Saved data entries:
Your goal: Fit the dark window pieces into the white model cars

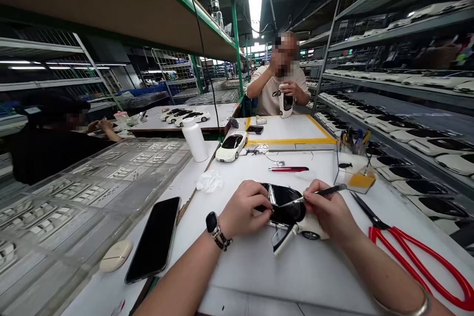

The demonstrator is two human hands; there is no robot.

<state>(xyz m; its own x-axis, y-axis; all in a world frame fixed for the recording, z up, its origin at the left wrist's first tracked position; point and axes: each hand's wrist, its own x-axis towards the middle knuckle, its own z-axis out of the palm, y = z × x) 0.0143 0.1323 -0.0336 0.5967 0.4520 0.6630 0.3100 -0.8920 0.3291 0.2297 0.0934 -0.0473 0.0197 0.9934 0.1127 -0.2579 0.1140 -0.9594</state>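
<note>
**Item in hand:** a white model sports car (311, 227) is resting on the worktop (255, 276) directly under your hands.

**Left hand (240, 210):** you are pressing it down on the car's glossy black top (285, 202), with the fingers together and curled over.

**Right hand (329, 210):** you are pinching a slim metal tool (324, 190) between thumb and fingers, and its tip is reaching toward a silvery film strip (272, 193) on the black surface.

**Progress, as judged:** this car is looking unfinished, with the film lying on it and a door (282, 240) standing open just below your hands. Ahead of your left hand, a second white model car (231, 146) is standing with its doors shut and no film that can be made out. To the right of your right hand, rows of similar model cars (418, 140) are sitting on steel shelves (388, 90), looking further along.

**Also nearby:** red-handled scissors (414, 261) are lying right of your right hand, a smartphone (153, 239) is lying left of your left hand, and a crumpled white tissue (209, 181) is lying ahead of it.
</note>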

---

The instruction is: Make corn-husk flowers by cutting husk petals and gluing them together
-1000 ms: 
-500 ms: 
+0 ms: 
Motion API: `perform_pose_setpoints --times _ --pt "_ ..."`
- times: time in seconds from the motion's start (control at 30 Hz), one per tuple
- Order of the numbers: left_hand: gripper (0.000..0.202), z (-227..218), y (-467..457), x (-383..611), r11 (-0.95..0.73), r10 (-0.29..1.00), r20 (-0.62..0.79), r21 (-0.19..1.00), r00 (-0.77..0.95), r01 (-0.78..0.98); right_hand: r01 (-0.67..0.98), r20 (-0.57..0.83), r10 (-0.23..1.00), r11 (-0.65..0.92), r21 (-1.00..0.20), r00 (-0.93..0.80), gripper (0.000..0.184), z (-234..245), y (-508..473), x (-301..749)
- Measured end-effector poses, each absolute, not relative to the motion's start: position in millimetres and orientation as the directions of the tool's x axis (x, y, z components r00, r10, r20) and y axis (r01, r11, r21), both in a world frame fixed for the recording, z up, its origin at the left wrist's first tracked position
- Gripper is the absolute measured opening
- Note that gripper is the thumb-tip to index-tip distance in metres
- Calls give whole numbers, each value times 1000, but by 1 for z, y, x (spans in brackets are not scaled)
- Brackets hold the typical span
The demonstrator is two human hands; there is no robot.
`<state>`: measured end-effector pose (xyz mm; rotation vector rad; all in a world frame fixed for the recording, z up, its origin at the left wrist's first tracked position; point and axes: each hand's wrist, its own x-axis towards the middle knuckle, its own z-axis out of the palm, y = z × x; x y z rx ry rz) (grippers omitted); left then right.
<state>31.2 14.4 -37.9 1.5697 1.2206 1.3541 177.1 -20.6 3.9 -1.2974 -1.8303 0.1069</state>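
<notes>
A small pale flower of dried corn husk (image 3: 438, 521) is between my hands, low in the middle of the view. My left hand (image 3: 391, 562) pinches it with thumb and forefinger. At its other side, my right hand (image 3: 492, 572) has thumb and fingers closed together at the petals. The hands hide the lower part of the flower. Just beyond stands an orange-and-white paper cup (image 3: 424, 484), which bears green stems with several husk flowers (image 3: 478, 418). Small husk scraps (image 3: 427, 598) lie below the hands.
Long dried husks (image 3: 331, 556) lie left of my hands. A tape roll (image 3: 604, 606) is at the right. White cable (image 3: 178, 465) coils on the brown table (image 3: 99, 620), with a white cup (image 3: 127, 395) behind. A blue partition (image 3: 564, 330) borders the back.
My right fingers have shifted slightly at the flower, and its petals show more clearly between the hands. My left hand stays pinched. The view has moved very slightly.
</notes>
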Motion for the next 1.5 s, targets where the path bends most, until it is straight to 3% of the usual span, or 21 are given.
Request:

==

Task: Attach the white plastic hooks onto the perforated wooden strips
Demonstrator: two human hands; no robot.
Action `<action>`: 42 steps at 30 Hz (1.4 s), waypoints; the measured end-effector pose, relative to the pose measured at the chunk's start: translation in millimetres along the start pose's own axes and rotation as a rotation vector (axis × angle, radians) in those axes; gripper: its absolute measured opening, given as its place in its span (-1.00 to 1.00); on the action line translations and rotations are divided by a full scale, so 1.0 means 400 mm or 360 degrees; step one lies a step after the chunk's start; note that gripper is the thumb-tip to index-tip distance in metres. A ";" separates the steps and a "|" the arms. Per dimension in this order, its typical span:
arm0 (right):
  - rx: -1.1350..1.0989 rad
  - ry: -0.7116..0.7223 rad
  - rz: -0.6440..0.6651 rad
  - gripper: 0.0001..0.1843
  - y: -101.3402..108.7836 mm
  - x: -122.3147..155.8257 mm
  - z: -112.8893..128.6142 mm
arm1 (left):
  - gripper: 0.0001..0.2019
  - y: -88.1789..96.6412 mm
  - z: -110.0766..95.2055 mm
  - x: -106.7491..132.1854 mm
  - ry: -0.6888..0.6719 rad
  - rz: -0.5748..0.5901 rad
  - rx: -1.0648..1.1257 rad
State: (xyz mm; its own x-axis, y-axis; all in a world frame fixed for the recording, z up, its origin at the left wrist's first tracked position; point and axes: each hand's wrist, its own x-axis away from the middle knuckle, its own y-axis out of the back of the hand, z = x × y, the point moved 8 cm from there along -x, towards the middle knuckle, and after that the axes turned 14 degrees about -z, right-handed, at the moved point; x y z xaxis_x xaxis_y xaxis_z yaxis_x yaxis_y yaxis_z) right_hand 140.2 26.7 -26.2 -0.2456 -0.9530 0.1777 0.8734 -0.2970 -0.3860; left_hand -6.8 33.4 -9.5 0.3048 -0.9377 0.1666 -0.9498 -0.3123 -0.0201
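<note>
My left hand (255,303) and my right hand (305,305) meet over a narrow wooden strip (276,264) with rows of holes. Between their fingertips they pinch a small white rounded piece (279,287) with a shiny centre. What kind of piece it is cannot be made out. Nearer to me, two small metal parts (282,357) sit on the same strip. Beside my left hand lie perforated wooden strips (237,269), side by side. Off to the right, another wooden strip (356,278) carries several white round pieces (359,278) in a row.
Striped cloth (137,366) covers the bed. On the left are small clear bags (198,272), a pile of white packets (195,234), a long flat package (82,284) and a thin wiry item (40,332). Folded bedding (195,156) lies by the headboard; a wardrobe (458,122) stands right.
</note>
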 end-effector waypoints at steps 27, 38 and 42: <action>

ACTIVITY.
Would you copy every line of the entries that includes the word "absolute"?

SOLVED EXERCISE.
- Measured end-effector poses, each absolute, not relative to the motion's start: position in millimetres and orientation as the directions of the tool's x axis (x, y, z components r00, r10, r20) and y axis (r01, r11, r21), both in a world frame fixed for the recording, z up, its origin at the left wrist's first tracked position
- Gripper is the absolute measured opening
Action `<action>`: 42 steps at 30 Hz (1.4 s), waypoints; the measured end-effector pose, relative to the pose measured at the chunk's start: translation in millimetres along the start pose's own axes and rotation as a rotation vector (axis × angle, radians) in those axes; gripper: its absolute measured opening, given as its place in its span (-1.00 to 1.00); on the action line translations and rotations are divided by a full scale, so 1.0 means 400 mm or 360 degrees; step one lies a step after the chunk's start; note that gripper is the thumb-tip to index-tip distance in metres. A ";" separates the steps and a "|" the arms. Per dimension in this order, its typical span:

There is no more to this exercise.